* [DESCRIPTION OF THE TASK]
If a line in the records below includes the word "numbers", count it, then give the total and nothing else.

(Dataset items)
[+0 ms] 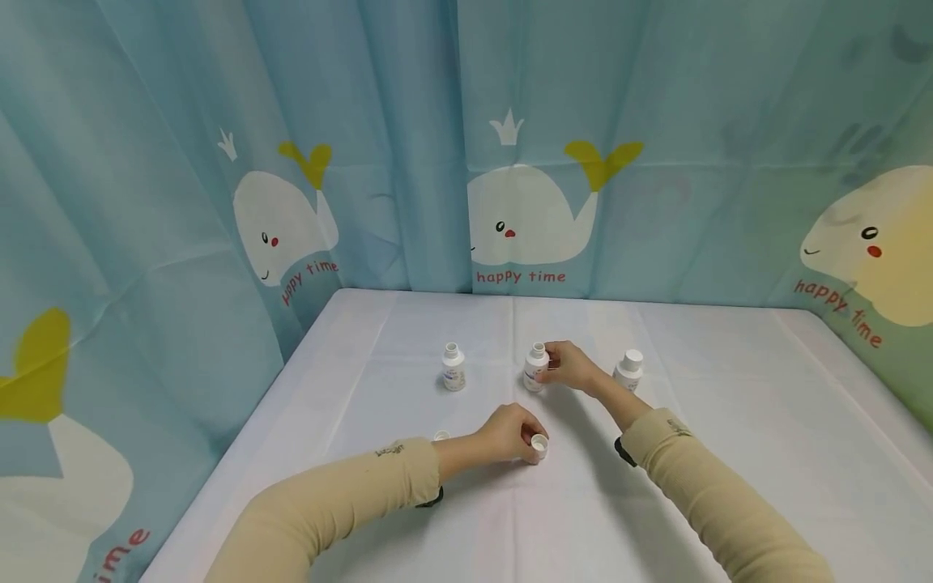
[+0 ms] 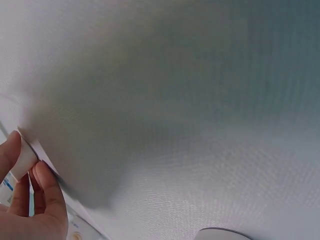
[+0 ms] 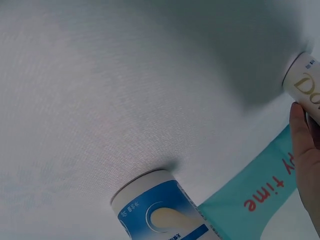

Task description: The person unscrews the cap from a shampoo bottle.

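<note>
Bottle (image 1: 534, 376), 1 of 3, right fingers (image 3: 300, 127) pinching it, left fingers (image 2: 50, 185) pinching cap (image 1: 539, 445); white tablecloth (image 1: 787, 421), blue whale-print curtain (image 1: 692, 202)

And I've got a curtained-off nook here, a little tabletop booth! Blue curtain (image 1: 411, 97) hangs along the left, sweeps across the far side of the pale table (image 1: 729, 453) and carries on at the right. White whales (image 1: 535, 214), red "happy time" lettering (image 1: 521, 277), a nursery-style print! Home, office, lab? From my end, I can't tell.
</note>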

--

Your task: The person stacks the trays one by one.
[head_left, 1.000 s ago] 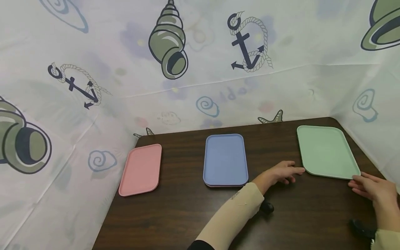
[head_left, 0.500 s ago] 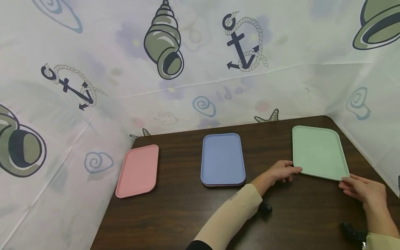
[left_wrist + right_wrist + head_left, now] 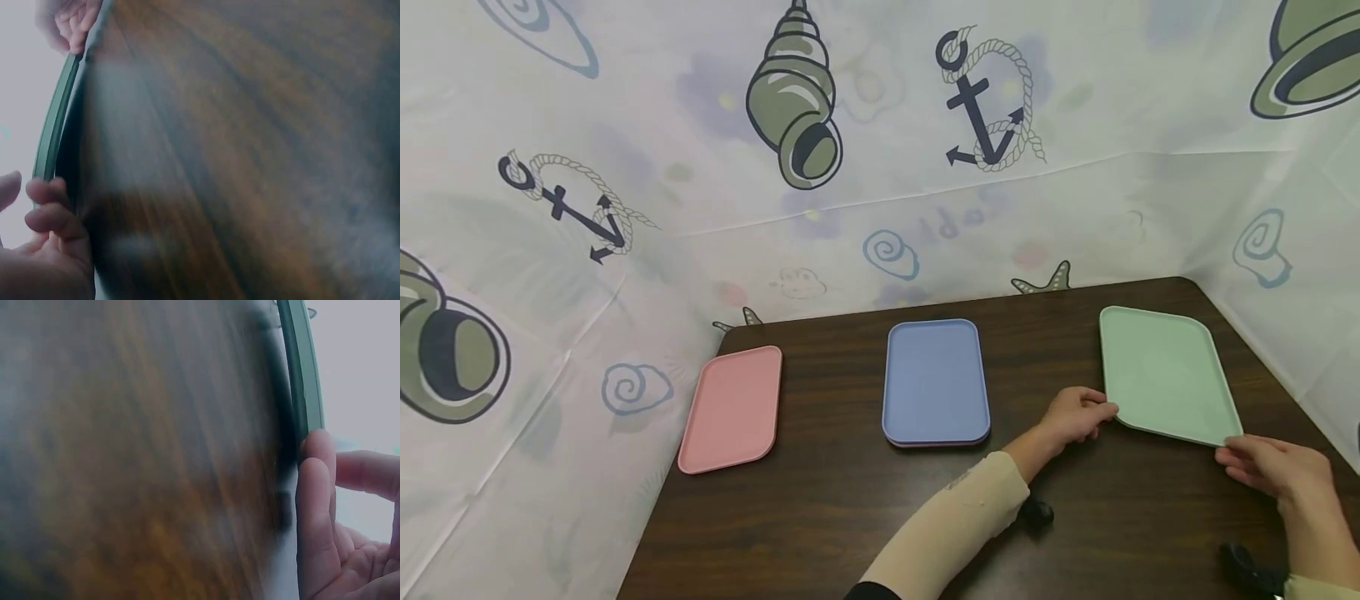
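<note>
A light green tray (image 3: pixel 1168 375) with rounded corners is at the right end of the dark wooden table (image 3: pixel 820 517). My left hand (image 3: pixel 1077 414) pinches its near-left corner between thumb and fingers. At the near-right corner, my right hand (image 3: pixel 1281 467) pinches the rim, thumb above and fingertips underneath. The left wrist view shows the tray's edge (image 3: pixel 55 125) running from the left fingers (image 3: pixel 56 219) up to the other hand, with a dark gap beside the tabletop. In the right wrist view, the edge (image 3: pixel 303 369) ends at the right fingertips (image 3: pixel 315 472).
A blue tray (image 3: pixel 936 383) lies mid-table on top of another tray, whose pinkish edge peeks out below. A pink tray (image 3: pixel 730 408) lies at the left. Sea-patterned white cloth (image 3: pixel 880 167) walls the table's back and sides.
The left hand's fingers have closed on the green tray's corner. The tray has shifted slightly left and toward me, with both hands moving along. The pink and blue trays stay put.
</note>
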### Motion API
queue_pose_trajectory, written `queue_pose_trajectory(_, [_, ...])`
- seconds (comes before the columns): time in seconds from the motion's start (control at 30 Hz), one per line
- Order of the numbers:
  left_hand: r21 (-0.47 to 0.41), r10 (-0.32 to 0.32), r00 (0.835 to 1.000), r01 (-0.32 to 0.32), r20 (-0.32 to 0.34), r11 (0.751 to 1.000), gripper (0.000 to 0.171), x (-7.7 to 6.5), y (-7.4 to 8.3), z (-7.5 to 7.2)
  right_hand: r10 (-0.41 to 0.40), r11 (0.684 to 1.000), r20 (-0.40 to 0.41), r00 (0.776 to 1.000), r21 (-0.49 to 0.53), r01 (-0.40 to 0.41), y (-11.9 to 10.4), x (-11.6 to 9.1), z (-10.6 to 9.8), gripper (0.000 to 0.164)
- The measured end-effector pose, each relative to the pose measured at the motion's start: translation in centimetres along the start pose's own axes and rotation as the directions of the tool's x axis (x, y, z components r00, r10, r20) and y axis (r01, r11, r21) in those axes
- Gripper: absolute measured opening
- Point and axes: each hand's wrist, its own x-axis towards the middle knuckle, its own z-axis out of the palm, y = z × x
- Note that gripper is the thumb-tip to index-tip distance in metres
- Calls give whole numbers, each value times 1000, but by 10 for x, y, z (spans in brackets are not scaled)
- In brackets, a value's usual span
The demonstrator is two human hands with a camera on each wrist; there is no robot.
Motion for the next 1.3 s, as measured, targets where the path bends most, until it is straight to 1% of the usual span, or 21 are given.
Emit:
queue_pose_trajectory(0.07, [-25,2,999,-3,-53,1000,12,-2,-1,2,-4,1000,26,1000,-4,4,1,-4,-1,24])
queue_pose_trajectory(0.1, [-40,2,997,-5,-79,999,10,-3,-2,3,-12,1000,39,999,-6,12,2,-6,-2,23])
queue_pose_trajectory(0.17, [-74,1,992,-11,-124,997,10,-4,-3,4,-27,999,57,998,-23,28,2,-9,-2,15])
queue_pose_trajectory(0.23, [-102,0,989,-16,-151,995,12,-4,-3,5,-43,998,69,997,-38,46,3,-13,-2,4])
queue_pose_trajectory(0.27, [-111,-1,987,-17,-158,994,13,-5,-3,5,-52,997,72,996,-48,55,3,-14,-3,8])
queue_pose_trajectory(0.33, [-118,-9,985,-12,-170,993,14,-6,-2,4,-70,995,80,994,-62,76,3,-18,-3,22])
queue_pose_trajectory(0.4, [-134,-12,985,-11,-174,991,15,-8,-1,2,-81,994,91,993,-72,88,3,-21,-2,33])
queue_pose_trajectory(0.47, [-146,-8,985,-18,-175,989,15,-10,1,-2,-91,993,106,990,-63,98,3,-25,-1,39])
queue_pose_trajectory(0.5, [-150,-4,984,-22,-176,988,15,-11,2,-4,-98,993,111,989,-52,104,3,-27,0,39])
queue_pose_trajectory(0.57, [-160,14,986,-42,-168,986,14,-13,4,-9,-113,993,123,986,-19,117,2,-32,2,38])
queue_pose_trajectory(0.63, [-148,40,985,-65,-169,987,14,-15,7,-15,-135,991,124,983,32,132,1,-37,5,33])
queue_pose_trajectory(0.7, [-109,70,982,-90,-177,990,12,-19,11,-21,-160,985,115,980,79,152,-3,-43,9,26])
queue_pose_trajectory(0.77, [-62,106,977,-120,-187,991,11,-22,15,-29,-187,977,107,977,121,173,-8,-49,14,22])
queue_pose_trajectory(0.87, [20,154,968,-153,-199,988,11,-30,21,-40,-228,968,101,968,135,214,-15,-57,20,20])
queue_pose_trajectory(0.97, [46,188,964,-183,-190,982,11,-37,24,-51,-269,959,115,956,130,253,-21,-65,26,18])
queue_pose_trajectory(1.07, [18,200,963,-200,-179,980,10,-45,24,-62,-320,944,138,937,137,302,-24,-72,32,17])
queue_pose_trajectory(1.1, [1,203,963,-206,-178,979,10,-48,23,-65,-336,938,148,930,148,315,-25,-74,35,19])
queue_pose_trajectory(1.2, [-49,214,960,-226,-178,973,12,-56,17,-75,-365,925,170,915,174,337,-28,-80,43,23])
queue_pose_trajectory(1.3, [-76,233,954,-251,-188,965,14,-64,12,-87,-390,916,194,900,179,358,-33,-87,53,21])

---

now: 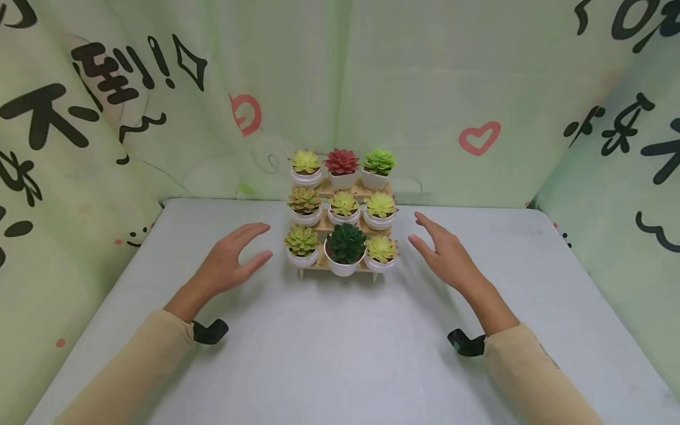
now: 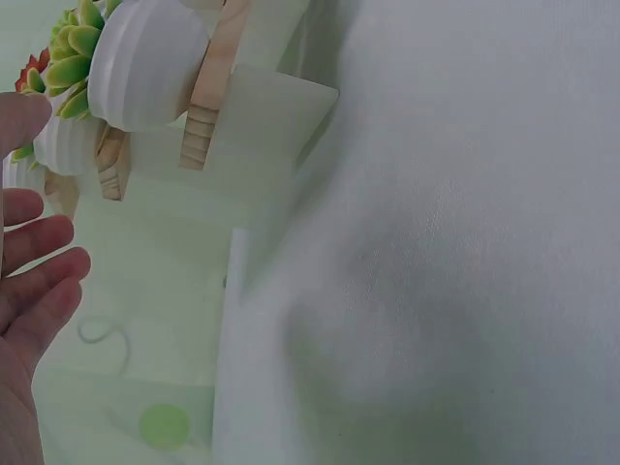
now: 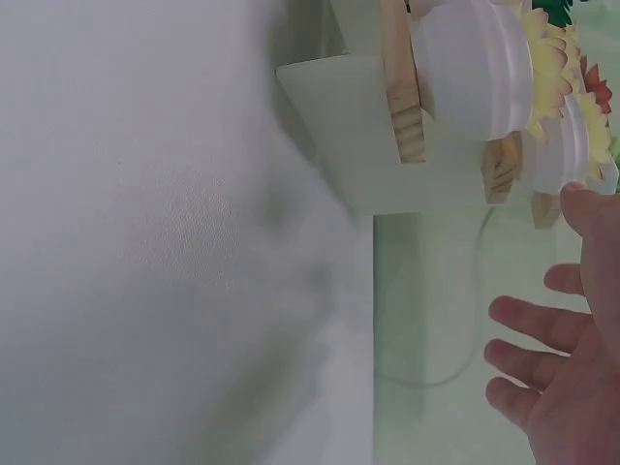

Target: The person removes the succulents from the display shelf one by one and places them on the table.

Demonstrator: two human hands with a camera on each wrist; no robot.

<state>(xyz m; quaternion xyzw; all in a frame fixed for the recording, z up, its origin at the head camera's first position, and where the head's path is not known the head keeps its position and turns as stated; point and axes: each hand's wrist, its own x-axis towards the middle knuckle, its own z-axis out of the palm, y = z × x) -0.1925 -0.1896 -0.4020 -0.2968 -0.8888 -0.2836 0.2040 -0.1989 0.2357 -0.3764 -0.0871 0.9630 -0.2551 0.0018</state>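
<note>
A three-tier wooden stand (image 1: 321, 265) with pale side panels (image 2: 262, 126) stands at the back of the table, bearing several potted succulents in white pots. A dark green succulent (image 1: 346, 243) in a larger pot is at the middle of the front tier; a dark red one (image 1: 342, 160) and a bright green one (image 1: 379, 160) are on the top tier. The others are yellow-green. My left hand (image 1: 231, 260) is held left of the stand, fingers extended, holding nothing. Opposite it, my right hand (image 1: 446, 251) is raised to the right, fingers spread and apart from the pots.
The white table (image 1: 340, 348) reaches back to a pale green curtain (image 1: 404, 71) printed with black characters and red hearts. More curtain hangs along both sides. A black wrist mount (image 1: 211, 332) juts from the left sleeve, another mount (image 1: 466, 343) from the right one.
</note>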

* [WRITTEN REPLY]
2